**PROBLEM REQUIREMENTS**
The response must contain each line of the material that holds "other".

**DATA RECORDS**
- - - - -
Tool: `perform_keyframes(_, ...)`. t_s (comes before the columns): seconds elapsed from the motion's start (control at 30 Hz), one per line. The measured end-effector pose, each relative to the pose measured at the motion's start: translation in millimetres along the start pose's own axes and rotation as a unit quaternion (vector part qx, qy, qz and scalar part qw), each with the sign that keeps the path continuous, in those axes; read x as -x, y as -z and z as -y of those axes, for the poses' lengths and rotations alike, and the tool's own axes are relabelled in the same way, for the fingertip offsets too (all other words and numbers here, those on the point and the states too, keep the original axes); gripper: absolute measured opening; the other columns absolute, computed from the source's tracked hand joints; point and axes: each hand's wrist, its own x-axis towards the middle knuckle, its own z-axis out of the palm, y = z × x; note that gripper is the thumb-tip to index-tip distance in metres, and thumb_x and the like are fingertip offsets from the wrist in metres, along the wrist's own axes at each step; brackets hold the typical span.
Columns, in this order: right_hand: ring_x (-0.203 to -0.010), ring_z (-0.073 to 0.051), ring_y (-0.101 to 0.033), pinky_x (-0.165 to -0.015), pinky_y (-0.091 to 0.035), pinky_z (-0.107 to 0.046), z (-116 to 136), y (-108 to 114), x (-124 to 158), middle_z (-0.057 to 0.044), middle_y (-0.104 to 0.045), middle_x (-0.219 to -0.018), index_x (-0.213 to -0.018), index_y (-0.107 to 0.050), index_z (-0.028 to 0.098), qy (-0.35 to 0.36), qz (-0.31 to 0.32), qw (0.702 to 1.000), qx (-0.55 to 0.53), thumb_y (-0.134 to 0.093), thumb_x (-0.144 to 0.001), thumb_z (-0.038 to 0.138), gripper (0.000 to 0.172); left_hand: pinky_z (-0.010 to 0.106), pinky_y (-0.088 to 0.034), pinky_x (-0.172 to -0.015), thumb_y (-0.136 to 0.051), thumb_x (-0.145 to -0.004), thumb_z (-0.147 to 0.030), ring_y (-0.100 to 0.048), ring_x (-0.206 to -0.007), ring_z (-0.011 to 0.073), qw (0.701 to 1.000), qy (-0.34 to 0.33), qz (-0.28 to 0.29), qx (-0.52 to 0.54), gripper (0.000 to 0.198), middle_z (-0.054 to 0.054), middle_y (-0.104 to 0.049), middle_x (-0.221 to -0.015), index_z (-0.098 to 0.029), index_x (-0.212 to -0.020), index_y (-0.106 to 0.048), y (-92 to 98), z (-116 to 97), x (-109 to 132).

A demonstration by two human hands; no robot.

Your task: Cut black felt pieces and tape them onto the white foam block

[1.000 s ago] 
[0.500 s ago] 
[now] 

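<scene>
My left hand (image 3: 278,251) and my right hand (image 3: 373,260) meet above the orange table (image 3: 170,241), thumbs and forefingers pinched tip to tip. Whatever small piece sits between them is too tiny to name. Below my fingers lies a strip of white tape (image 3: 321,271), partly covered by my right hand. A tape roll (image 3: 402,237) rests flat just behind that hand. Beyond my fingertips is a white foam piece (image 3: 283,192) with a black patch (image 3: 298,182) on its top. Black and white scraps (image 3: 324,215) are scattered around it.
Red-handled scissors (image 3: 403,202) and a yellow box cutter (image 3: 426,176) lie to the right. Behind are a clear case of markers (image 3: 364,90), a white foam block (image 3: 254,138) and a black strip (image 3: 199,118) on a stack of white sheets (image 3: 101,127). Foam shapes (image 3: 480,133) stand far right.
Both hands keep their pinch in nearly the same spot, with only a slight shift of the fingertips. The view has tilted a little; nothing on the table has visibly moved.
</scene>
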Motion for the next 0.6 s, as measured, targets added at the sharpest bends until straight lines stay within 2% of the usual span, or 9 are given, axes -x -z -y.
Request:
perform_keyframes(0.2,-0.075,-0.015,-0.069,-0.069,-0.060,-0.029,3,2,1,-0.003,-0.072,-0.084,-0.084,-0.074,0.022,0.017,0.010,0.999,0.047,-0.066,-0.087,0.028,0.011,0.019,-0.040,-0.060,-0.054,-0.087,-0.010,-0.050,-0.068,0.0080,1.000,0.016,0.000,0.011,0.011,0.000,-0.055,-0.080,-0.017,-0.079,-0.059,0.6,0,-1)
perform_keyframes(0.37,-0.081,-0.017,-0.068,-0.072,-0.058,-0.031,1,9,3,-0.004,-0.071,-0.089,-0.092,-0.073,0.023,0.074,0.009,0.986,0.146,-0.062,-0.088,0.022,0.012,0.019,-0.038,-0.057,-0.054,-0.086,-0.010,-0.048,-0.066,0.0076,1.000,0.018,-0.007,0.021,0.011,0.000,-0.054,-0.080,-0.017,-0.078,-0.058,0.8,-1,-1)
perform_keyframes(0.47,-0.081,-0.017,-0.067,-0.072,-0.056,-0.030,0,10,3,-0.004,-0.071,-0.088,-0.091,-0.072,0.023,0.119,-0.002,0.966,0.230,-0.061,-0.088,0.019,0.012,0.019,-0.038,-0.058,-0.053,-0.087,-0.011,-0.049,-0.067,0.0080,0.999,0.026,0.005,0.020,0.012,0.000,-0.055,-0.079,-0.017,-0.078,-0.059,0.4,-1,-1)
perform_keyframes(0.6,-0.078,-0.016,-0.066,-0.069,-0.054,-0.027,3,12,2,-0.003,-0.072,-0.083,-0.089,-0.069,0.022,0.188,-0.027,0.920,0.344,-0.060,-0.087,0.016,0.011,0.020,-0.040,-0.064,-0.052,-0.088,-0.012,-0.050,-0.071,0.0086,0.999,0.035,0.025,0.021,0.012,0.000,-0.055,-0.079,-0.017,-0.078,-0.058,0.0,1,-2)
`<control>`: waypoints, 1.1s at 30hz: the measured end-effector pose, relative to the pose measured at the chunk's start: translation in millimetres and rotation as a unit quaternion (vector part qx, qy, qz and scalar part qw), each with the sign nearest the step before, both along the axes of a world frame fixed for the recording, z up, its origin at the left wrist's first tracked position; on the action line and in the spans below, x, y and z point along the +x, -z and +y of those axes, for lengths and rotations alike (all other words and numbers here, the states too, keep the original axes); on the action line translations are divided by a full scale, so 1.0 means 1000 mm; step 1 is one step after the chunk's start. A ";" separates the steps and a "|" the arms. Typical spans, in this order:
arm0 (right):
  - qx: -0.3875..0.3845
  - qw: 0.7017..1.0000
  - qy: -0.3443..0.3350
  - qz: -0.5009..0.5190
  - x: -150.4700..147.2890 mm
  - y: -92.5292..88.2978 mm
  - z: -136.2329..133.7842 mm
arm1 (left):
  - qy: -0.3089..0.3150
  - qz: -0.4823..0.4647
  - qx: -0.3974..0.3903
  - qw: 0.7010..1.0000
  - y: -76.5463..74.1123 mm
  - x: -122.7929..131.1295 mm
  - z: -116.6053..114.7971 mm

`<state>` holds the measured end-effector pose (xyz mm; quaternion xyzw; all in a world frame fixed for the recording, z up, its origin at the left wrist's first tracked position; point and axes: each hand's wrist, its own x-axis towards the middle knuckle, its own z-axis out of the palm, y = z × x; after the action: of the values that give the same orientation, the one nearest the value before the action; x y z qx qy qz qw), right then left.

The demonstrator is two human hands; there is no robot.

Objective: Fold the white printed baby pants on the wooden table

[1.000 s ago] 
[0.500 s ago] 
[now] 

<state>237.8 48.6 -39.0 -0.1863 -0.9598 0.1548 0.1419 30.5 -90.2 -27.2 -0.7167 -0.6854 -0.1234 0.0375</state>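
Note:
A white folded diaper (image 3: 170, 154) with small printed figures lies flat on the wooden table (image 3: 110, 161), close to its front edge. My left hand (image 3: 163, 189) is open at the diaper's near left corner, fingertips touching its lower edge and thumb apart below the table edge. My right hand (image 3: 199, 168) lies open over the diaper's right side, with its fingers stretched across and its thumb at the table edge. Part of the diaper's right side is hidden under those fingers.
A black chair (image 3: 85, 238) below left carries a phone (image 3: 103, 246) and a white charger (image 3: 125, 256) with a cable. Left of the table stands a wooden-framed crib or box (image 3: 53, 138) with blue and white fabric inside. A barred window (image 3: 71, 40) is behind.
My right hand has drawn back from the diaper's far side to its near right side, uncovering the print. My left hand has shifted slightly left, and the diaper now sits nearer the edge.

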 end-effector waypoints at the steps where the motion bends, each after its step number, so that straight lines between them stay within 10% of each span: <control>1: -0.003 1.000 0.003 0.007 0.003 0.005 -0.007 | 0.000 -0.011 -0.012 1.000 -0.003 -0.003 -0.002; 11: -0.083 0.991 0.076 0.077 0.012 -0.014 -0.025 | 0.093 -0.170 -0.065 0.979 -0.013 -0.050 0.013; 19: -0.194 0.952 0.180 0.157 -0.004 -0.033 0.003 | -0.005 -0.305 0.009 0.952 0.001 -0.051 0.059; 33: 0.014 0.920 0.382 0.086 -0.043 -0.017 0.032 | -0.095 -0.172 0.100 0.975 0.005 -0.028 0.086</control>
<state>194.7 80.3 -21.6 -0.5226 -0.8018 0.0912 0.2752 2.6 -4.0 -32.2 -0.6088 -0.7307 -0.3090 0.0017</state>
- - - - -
**OUTPUT**
Tool: `perform_keyframes(_, ...)`. t_s (comes before the columns): seconds elapsed from the motion's start (control at 30 Hz), one per line. The measured end-effector pose, each relative to the pose measured at the motion's start: translation in millimetres along the start pose's own axes and rotation as a unit quaternion (vector part qx, qy, qz and scalar part qw), each with the sign that keeps the path continuous, in those axes; read x as -x, y as -z and z as -y of those axes, for the poses' lengths and rotations alike, and the tool's own axes are relabelled in the same way, for the fingertip offsets too (all other words and numbers here, those on the point and the states too, keep the original axes); gripper: absolute measured opening; the other columns absolute, computed from the source's tracked hand joints; point and axes: each hand's wrist, its own x-axis towards the middle knuckle, its own z-axis out of the palm, y = z × x; note that gripper is the thumb-tip to index-tip distance in metres, and thumb_x and the like are fingertip offsets from the wrist in metres, along the wrist's own axes at each step; brackets hold the typical span.
`<control>`: waypoints, 1.1s at 30hz: the measured end-effector pose, relative to the pose measured at the chunk's start: translation in millimetres and rotation as a unit quaternion (vector part qx, qy, qz and scalar part qw), each with the sign nearest the step before, both along the axes of a world frame fixed for the recording, z up, its origin at the left wrist's first tracked position; on the action line and in the spans below, x, y and z point along the +x, -z and +y of those axes, for lengths and rotations alike (all other words and numbers here, the states too, keep the original axes); on the action line translations are divided by a full scale, so 1.0 means 1000 mm; step 1 is one step after the chunk's start. A ";" separates the steps and a "|" the arms. Typical spans, in this order:

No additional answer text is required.